A Câmara de Vereadores estuda votar, nesta reta final de Legislatura, projetos que vão estabelecer os novos vencimentos dos vereadores, do prefeito, vice, secretários e regras para o uso da verba indenizatórias para os próximos quatro anos.
As Leis que vão entrar em pauta neste fim de ano, ainda não tem data para ir a votação.
Ao Primeira Hora, o presidente da Câmara dos Vereadores, Ângelo Bernardino de Mendonça Júnior, o Junior Mendonça (PT), explicou que a própria constituição prevê que os vencimentos dos vereadores devem ser 50% do valor de um deputado estadual.
Neste caso, um deputado estadual em Mato Grosso recebe R$ 35 mil mensais e um vereador por essa ótica deverá receber R$ 17,5 mil. Atualmente um vereador recebe em média R$ 10 mil. Vale ressaltar ainda que os vereadores podem também alterar o valor da verba indenizatória que atualmente é de R$ 10 mil.

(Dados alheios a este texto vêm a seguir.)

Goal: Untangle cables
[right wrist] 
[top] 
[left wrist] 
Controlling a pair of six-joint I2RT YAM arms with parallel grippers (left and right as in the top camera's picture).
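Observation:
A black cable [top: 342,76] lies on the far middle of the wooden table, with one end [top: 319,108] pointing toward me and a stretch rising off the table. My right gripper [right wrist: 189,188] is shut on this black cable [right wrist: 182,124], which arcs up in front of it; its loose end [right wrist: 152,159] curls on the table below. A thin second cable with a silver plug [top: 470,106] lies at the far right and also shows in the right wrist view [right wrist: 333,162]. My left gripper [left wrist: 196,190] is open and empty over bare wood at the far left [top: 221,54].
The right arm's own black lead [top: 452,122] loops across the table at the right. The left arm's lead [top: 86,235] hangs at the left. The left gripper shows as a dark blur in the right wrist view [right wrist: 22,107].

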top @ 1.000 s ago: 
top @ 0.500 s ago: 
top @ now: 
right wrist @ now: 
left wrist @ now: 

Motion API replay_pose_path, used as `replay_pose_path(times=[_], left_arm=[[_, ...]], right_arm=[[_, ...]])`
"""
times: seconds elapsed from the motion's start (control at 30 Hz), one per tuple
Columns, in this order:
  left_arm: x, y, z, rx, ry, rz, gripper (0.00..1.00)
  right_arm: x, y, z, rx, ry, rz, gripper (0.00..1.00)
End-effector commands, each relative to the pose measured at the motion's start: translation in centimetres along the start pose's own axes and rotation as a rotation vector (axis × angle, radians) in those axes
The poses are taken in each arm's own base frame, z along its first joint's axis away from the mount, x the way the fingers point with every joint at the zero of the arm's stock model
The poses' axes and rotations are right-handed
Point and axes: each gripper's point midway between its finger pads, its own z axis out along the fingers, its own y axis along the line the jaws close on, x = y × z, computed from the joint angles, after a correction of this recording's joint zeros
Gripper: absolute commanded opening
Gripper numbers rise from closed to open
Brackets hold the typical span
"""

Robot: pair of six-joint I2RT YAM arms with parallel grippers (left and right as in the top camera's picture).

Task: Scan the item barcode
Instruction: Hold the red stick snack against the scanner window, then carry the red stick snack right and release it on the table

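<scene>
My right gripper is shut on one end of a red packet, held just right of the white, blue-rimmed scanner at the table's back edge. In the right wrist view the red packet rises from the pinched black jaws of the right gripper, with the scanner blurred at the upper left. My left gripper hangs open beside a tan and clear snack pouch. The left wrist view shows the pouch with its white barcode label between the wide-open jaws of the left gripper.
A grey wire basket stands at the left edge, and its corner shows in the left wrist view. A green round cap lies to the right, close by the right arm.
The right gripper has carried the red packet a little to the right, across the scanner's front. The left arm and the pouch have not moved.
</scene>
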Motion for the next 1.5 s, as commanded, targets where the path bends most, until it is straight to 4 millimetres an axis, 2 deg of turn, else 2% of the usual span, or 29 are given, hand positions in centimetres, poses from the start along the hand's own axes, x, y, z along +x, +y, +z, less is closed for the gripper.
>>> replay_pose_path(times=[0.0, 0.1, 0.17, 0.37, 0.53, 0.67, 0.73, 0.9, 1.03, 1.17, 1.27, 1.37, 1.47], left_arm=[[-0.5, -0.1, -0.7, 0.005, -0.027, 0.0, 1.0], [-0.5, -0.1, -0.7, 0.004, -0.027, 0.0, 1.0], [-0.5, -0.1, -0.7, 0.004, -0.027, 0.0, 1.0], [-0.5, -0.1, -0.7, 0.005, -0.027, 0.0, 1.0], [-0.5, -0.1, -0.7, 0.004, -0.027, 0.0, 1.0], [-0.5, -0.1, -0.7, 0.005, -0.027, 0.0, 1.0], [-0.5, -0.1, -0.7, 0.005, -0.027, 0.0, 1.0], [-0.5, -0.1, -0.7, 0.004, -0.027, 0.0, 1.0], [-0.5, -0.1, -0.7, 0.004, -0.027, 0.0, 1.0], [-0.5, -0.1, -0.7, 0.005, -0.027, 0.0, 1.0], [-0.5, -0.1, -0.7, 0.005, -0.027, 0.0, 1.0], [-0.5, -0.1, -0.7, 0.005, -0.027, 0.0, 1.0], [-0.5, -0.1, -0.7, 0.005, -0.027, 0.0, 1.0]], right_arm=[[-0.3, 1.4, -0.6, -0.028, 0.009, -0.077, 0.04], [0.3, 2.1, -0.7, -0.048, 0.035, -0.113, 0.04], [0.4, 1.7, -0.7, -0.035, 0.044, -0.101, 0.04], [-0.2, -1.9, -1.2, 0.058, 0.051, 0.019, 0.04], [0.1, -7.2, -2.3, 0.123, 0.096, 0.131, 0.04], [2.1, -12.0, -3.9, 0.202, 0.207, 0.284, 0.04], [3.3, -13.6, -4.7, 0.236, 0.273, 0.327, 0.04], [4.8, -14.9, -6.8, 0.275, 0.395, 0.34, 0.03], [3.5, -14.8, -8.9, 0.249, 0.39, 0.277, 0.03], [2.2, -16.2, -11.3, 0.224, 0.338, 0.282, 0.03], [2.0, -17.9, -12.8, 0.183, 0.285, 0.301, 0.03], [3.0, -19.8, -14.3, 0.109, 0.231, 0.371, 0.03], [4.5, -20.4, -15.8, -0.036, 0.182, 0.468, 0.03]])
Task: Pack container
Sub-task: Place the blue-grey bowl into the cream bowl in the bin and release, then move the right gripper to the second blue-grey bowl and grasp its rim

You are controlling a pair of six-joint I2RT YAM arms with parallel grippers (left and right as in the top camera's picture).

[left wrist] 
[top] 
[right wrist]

A última vez que houve aumento de salários de vereadores foi em 2016, quando os vencimentos parlamentares passaram de R$ 7,5 mil para R$ 10 mil.
O salário do prefeito eleito, vice e dos secretários devem também sofrer aumento. O gestor de Rondonópolis recebe desde 2016 o valor de R$ 20 mil, que é o teto do serviço público municipal. Nestes oito anos, o prefeito Zé Carlos do Pátio (PSB) recusou publicamente aumentar o seu próprio salário.
Na reunião da ordem do dia desta terça-feira, o vereador Roni Magnani (PSB) lembrou a importância de incluir no corpo da Lei, regras para o uso da verba indenizatória. “O ideal seria fazer o que faz o Tribunal de Contas, onde o conselheiro pede via requerimento para receber a verba, isso ajuda quem não quer receber, basta não pedir”, disse.